A Day in the Life Between My iPhone and Me

I can vividly remember the day I started using a cellphone. It’s September 2011, I’m in my freshman year of high school and my parents finally trusted me with my own phone. At the time, my phone was just an accessory. I can chat with friends/family, occasionally browse Facebook or play a game but it wasn’t a necessity. I could go days without touching my old Blackberry Torch and pay it no mind.

Fast forward a decade later and now I can’t even fathom being away from my iPhone for more than an hour. Mobile phones have become a swiss army knife that solves all our problems and manages our day-to-day lives. Sometimes I wonder how I could remember so many passwords when I was younger, whereas now I need to have them saved on my phone because I forget them too easily (this could also be a sign of my mid-20’s existential crisis but I’ll brush that off for now.).

Like Katy Perry said: “This is a part of me, and you’re never gonna ever take it away from me.” I hate to admit it but I can’t function without my smartphone, it’s become a literal part of me that I just can’t do away with no matter what. I always make sure it’s at an arm’s reach from my desk at work. It’s my go-to form of entertainment nowadays and my safe place when social anxiety kicks in. It honestly sounds a bit depressing to see how reliant I’ve become, more often than not I get a major case of FOMO when it’s not nearby.

Was that a text? let me check! Did (insert celebrity name here) post on Instagram? let’s see! Is that a phone call? No, it’s just Michael from Air Duct Cleaning services calling for the fifth time today.

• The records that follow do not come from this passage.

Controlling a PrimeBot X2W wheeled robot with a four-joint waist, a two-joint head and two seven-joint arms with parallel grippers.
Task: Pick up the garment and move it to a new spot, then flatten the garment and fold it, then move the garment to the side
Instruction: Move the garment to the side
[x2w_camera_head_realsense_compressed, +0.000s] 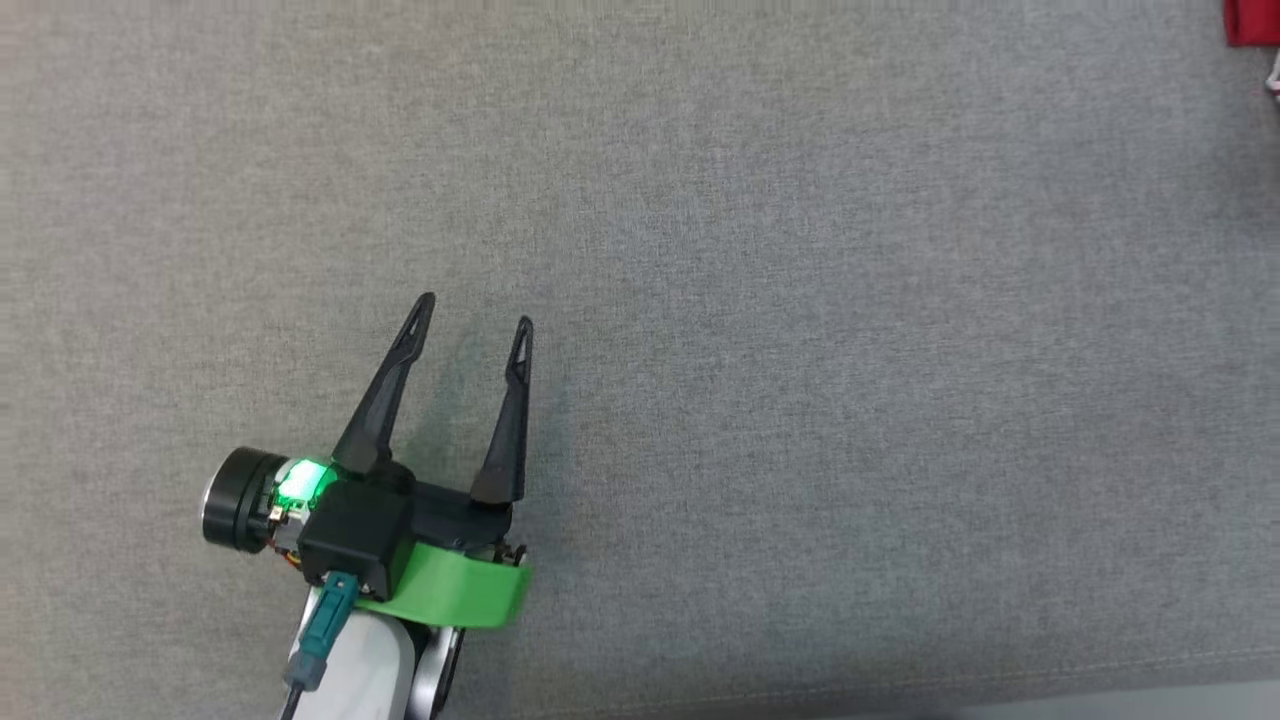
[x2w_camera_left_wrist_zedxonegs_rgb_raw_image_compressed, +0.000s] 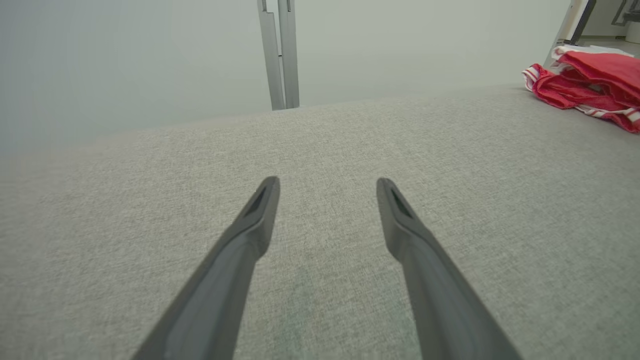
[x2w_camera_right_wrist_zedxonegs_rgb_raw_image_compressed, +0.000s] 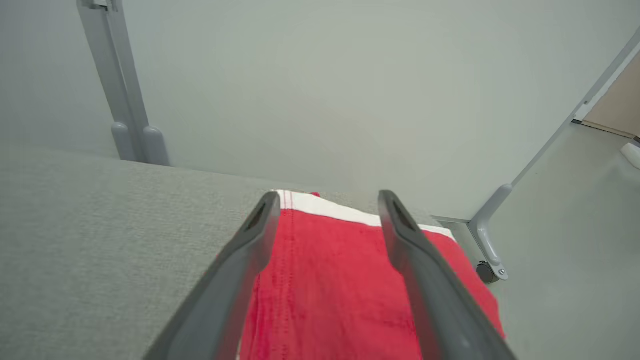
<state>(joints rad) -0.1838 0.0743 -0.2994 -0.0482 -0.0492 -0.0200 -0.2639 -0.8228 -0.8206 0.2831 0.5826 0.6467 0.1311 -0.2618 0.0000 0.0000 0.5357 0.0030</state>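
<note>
The garment (x2w_camera_right_wrist_zedxonegs_rgb_raw_image_compressed: 330, 280) is red with a white band and lies folded at the far right corner of the grey cloth-covered table (x2w_camera_head_realsense_compressed: 800, 350). In the right wrist view my right gripper (x2w_camera_right_wrist_zedxonegs_rgb_raw_image_compressed: 327, 200) hovers over it with its fingers spread wide and nothing between them. In the left wrist view the garment (x2w_camera_left_wrist_zedxonegs_rgb_raw_image_compressed: 590, 80) shows as a red and white-striped heap far off to the upper right. In the head view a red scrap of garment (x2w_camera_head_realsense_compressed: 1252, 22) sits at the top right corner. My left gripper (x2w_camera_head_realsense_compressed: 477, 312) is open over bare cloth at the lower left, holding nothing.
The table's near edge (x2w_camera_head_realsense_compressed: 1100, 690) runs along the bottom right of the head view. Beyond the far edge stand grey partition posts (x2w_camera_left_wrist_zedxonegs_rgb_raw_image_compressed: 279, 55) and a pale wall. A post foot with a castor (x2w_camera_right_wrist_zedxonegs_rgb_raw_image_compressed: 487, 270) stands on the floor past the garment's corner.
</note>
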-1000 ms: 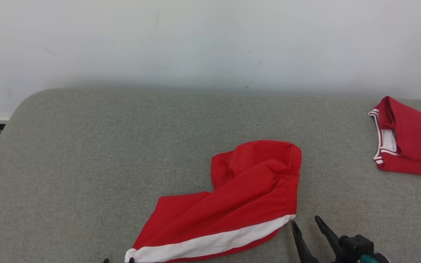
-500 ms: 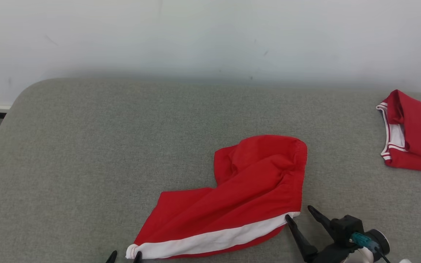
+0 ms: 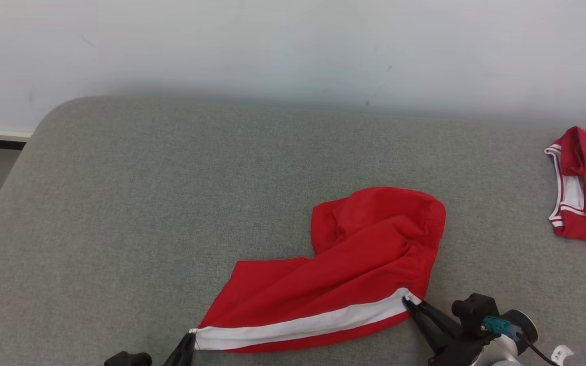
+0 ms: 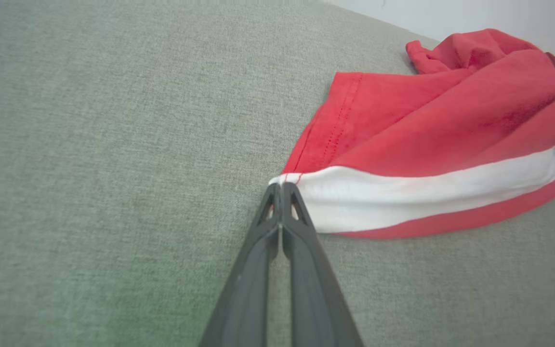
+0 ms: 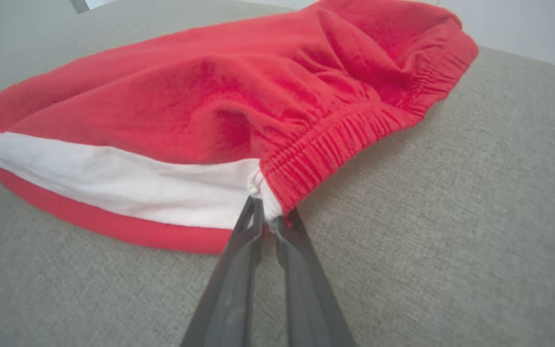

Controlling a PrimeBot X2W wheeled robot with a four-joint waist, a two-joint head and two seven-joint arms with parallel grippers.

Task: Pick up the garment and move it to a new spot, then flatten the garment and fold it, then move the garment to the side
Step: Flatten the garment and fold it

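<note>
- Lower centre, on the grey woven cushion (image 3: 171, 203), I see crumpled red cloth shorts with a white stripe (image 3: 354, 264).
- Left gripper (image 4: 281, 190) pinches the hem corner; right gripper (image 5: 269, 217) pinches the waistband corner.

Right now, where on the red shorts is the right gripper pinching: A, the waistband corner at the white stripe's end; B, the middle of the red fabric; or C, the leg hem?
A: the right gripper is shut on the shorts where the white stripe meets the gathered waistband.
</note>
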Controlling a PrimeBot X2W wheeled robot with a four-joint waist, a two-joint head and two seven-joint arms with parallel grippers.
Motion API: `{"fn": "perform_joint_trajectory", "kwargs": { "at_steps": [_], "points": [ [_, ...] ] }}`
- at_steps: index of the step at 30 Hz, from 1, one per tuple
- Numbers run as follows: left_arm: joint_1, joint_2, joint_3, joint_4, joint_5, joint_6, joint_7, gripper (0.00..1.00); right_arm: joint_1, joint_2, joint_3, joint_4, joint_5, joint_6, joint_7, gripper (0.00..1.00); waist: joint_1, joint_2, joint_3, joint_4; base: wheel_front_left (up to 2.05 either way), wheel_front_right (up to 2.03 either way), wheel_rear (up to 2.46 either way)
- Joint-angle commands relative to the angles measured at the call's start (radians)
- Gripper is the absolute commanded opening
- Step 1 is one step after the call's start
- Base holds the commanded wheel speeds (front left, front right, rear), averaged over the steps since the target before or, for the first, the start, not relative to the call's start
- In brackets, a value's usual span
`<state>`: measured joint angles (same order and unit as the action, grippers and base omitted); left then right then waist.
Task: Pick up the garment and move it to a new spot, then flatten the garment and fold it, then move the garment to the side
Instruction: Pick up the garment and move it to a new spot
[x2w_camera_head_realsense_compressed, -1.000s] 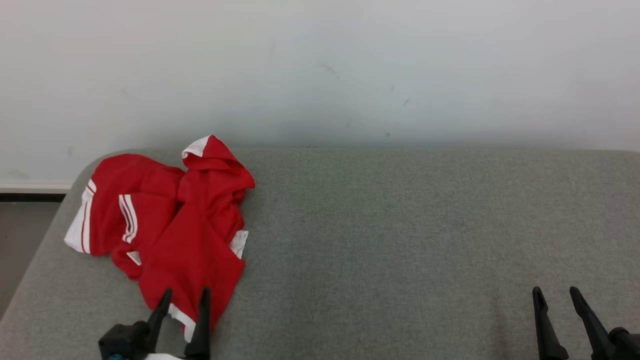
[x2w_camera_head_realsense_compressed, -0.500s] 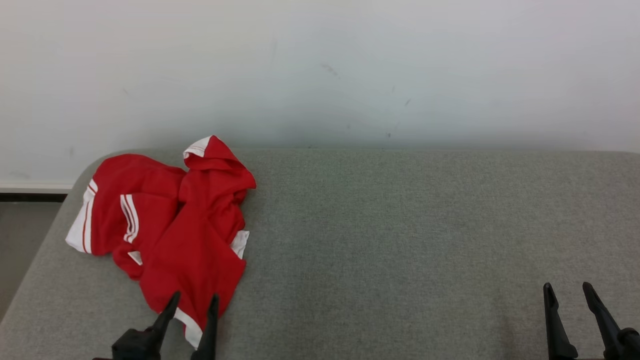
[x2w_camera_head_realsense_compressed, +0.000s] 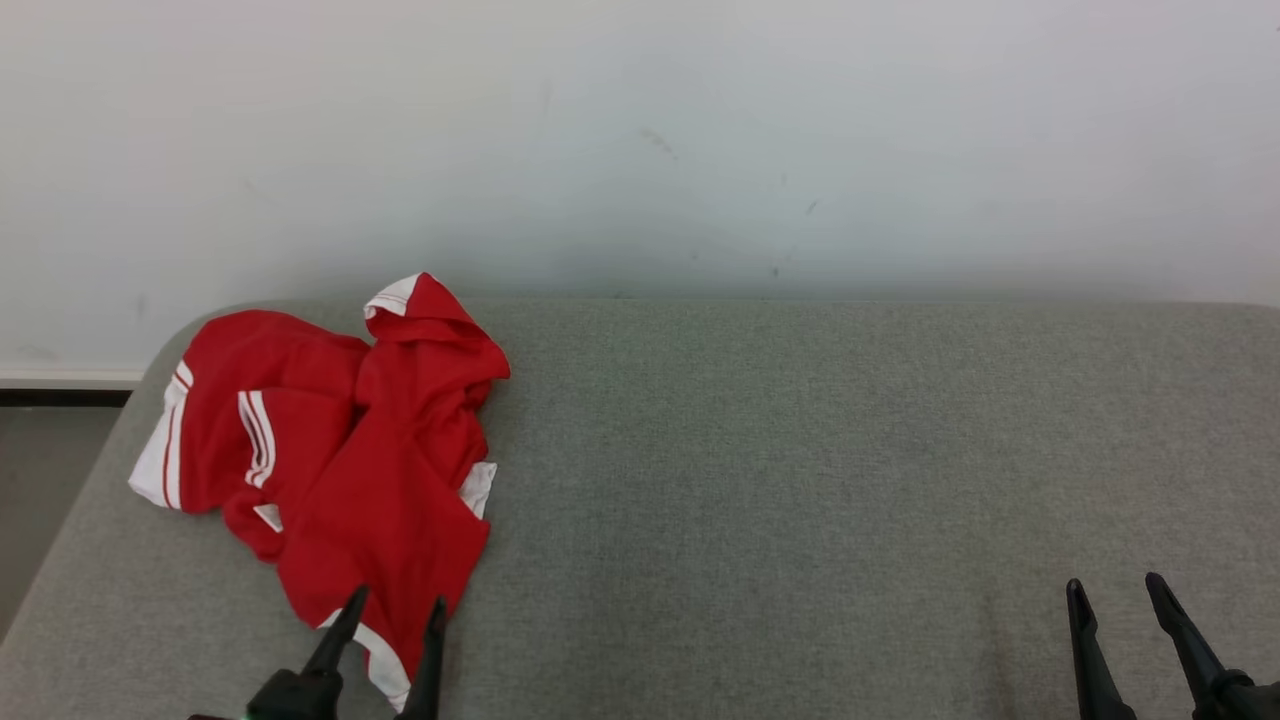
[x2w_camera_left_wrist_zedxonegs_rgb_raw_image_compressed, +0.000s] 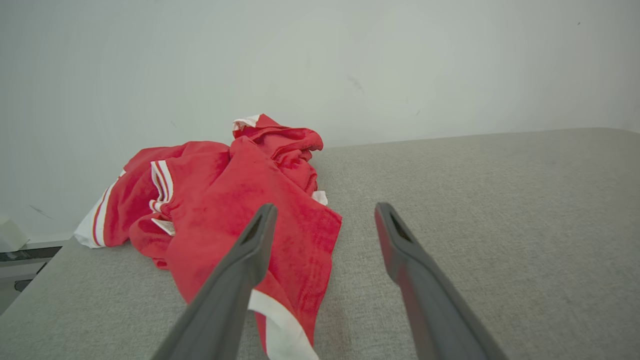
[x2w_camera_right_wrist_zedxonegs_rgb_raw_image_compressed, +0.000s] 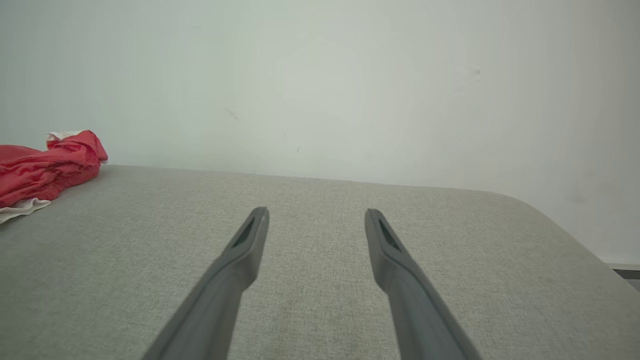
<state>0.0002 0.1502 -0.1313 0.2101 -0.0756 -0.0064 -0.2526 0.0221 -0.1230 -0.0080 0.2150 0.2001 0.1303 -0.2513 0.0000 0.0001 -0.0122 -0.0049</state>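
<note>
Just one red garment (x2w_camera_head_realsense_compressed: 380, 470), plus two spread: left gripper (x2w_camera_head_realsense_compressed: 399, 597), right gripper (x2w_camera_head_realsense_compressed: 1113, 580).

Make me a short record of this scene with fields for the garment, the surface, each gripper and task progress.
garment: red with white trim, crumpled, on the surface's left part
surface: grey fabric top, against a pale wall
left gripper: open, at the garment's near hem, holding nothing
right gripper: open, over bare surface, far from the garment
progress: garment not yet picked up
</note>
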Motion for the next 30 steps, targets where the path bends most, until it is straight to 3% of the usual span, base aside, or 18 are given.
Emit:
{"fn": "perform_joint_trajectory", "kwargs": {
  "at_steps": [1,18,30],
  "points": [
    [0.008,0.001,0.004,0.002,0.018,0.001,-0.006,1.00,0.006,-0.006,0.004,-0.006,-0.015,0.001,-0.008,1.00,0.0000,-0.0001,0.000,-0.001,0.00,0.00,0.00],
    [0.008,-0.020,0.020,0.012,0.050,-0.021,-0.012,1.00,0.006,-0.013,0.012,-0.007,0.003,0.001,-0.015,1.00,0.0000,-0.0001,0.002,-0.003,0.00,0.00,0.00],
    [0.016,-0.025,0.025,0.027,0.049,-0.035,-0.012,1.00,0.024,-0.005,0.032,0.000,0.010,0.001,-0.013,1.00,0.0000,-0.0001,-0.016,0.142,0.00,0.00,0.00]
  ]
}}
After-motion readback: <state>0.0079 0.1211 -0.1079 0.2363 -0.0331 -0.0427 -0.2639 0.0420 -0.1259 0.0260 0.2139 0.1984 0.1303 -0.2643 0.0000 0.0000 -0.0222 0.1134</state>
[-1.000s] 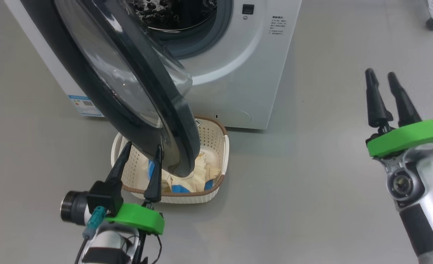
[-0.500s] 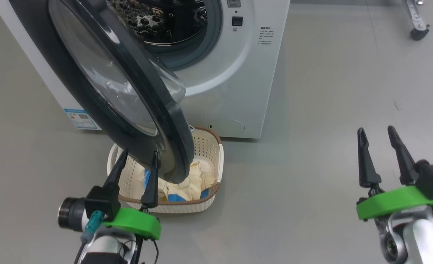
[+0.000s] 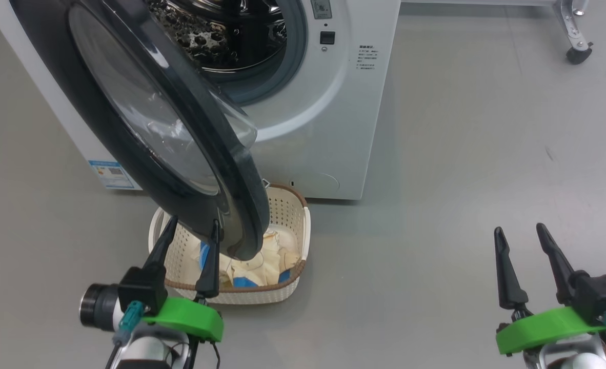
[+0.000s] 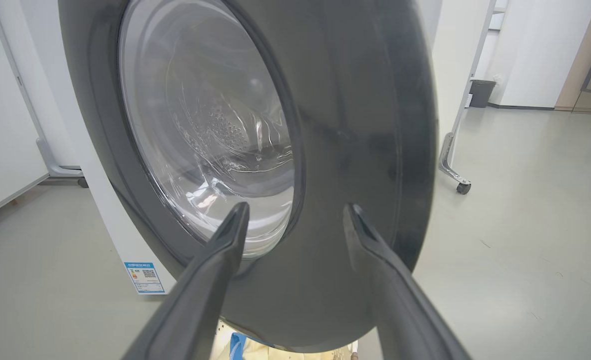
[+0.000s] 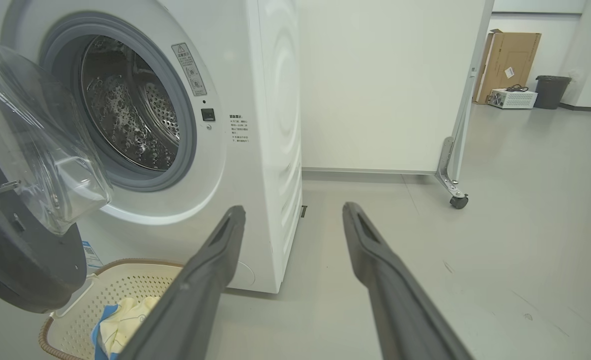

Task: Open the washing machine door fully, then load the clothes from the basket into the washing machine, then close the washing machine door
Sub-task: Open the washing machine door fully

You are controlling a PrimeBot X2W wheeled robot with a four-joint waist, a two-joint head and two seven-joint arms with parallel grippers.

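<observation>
At lower left, the spread left claw (image 3: 194,221) points at the washing machine door (image 3: 144,128), whose bottom edge overhangs the basket (image 3: 241,296) of clothes (image 3: 254,266); lower right, the spread right claw (image 3: 519,228) hovers over open floor (image 3: 436,179).

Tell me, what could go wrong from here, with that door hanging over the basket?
The washing machine door is only partly open and overhangs the basket, hiding part of the clothes; a reach for them might knock it. The open left fingers sit close to its glossy rim and could slip off when pushing it wider.
</observation>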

However, on the flipside having this device has benefitted me tremendously. It’s now a mere extension of me, another part of my daily routine, but what does that look like? Well, it all starts as soon as I wake up…

Wake Up Mr. West

Since I threw out the alarm clock I had when I was little, my phone is the one that wakes me up. Immediately after unplugging my phone from its charger and reaching for my glasses (which you’d think would be the first thing I would grab) is when the doom scrolling begins, this is where I start with the first app I check: Instagram. I would consider this my “I-want-to-relax” micro-moment. I’m still groggy, not really wanting to get out of bed just yet, and want to consume some content to keep me in this zen state if you will before I get out of bed and start the day.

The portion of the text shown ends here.